The Florida Department of Health could still prosecute abortion-rights group Floridians Protecting Freedom or stations airing its ads after Election Day, so a preliminary injunction is needed, the group told the U.S. District Court of the Northern District of Florida in supplemental filings Tuesday (see 2410290028). The court last week requested supplemental briefs from both sides on whether an injunction would be needed after Election Day and whether the case is now moot because Florida voters that day would be deciding the fate of the amendment that FPF’s "Caroline" advertisement supported. “Even if FPF no longer actively airs ‘Caroline’ via broadcast stations, ‘Caroline’ will continue to be available to the public online; FPF cannot put that speech back in a box,” FPF said. However, “The risk of post-election enforcement appears quite unlikely,” said the Florida Department of Health. The Florida DOH has said it isn’t planning to prosecute TV stations airing the ad, and would do so only if it finds that the ad's message harmed a Florida citizen. The ad says that abortions aren’t available in Florida to save the life of the mother. “FPF raises the specter that the presence of its advertisement online might somehow trigger a belated enforcement action,” the Florida DOH said. “But such a fear is misplaced.” Television “is unique in its ability to reach a captive audience,” the state said. Florida “has never taken the position that it would consider mere publication of the ‘Caroline’ commercial online a sanitary nuisance in Florida,” the state said. “The context and circumstances are entirely different.” In addition, Florida said the case isn’t moot while the ads air on TV but will become so after the election. “It is no answer to suggest that there is some lingering possibility of enforcement in a different, future context,” the state said. “Any risk of enforcement-related harm is highly speculative.” After the election but before the current temporary restraining order against the state expires Nov. 12, Florida will file supplemental materials with the court on whether it has found harms that would trigger prosecution, the state said. FPF said that Florida continuing to “defend the Department’s ability to enforce sanitary nuisance laws as applied to FPF’s speech is itself reason to conclude that this case is not moot.”
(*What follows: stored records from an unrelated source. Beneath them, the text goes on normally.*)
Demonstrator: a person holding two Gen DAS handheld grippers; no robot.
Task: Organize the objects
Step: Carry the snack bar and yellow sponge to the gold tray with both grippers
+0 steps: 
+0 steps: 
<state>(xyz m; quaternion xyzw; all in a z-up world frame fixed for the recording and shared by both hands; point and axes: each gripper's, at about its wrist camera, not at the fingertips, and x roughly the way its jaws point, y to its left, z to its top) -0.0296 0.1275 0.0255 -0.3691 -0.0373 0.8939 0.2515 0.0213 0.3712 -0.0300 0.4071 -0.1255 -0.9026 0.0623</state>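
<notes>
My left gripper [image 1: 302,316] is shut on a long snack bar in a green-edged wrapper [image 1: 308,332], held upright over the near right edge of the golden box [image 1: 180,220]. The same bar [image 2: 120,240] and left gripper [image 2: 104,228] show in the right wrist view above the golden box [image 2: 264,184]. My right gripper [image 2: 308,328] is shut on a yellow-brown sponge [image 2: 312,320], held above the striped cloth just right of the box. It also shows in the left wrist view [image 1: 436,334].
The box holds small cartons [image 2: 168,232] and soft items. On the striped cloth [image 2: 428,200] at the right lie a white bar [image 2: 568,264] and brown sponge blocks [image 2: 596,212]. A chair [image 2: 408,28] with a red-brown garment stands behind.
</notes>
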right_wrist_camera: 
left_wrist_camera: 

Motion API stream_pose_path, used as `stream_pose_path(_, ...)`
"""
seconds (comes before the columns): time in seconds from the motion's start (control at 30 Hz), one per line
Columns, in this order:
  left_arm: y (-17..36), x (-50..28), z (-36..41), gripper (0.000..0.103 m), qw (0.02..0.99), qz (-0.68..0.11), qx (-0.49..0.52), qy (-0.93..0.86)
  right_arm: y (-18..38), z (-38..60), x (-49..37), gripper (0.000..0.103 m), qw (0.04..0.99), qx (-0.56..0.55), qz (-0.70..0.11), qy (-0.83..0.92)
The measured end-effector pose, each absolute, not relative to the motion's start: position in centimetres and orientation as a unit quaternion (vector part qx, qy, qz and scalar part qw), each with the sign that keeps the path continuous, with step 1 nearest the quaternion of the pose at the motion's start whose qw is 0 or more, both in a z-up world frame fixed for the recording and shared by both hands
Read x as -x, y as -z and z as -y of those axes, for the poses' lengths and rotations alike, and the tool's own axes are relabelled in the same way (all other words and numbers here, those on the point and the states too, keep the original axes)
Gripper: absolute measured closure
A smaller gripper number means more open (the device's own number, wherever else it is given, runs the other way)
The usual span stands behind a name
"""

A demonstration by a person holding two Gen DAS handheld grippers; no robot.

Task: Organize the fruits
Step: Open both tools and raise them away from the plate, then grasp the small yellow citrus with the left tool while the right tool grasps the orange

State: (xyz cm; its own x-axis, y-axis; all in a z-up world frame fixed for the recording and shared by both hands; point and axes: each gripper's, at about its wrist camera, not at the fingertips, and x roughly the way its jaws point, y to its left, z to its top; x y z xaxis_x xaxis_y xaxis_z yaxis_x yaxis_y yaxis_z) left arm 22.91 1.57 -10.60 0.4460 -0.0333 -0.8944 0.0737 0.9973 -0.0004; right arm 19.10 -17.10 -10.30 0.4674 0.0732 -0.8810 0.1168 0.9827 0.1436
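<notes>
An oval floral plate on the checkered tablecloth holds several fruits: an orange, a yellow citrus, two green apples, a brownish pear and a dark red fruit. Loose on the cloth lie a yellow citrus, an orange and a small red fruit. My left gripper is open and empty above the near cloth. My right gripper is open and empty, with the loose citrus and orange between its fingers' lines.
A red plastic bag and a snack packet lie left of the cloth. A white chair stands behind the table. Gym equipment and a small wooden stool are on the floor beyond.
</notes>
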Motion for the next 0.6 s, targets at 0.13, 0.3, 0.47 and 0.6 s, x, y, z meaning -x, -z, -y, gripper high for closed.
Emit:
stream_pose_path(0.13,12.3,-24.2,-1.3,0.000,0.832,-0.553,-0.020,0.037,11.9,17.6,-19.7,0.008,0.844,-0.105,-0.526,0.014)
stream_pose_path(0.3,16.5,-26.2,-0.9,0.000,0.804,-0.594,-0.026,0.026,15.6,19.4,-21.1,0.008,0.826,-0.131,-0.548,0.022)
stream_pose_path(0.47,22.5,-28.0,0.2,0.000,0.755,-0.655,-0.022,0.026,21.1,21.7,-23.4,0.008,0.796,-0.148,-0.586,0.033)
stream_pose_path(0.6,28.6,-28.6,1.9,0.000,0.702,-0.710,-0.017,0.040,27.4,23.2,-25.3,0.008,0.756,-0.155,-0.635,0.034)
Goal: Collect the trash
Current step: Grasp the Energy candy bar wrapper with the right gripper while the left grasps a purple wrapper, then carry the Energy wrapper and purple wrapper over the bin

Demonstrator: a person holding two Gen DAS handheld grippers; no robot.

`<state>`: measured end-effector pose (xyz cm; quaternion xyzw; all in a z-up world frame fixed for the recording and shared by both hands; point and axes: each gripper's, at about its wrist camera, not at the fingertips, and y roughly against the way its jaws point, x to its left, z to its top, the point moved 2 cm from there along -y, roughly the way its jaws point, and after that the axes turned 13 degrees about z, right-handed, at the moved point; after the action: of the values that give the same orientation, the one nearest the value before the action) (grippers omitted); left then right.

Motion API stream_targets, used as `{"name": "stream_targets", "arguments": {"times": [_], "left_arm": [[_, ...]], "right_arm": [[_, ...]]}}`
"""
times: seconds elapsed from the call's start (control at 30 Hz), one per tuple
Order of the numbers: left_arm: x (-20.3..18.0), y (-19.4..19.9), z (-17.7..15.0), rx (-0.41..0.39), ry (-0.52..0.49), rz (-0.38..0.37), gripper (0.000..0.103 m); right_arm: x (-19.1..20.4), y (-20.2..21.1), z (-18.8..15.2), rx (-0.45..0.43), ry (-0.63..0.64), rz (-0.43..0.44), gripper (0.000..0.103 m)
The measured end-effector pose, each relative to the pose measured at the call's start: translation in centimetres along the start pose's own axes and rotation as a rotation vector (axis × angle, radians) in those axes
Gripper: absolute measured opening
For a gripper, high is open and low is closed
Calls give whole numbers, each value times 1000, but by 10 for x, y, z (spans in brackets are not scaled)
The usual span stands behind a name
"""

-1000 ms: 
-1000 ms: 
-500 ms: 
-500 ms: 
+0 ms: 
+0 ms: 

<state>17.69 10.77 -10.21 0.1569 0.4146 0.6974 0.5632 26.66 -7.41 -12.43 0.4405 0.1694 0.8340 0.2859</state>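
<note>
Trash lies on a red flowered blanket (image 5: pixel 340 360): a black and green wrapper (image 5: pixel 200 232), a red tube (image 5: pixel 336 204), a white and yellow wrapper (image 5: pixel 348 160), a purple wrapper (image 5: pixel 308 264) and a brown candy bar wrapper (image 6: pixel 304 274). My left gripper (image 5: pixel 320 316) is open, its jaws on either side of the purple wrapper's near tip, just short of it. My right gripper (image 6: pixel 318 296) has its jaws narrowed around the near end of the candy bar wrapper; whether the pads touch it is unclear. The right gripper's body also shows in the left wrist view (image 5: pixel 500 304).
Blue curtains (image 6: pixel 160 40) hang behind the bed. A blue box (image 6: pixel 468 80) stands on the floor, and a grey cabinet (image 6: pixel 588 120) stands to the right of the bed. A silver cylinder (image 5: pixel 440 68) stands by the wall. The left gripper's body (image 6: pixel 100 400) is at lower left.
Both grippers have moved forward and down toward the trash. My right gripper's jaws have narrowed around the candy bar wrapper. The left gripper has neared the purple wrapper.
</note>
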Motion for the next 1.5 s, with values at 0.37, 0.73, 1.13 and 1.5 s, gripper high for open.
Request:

Florida Surgeon General John Ladapo and Floridians Protecting Freedom must each file supplemental briefs on whether a preliminary injunction against the state will be needed after Election Day, said an order in U.S. District Court for Northern Florida Tuesday. The injunction, which FPF requested, would bar the state from taking legal action against TV stations running FPF’s campaign ad, which supports a state constitutional amendment limiting Florida from restricting abortions (see 2410290028). At Tuesday’s hearing, FPF said it would cease running the ad after the election, while the state said that it doesn’t plan to bring an enforcement action against stations now but it could later if it finds the ad harmed a Florida resident. Tuesday's order calls for Florida to file a supplemental brief on whether FPF’s claim is now moot, and for FPF to file a supplemental briefing showing that it would still face irreparable harm without an injunction. Both briefs are due Friday, and each side has until Monday to respond to the opposition’s brief, the order said.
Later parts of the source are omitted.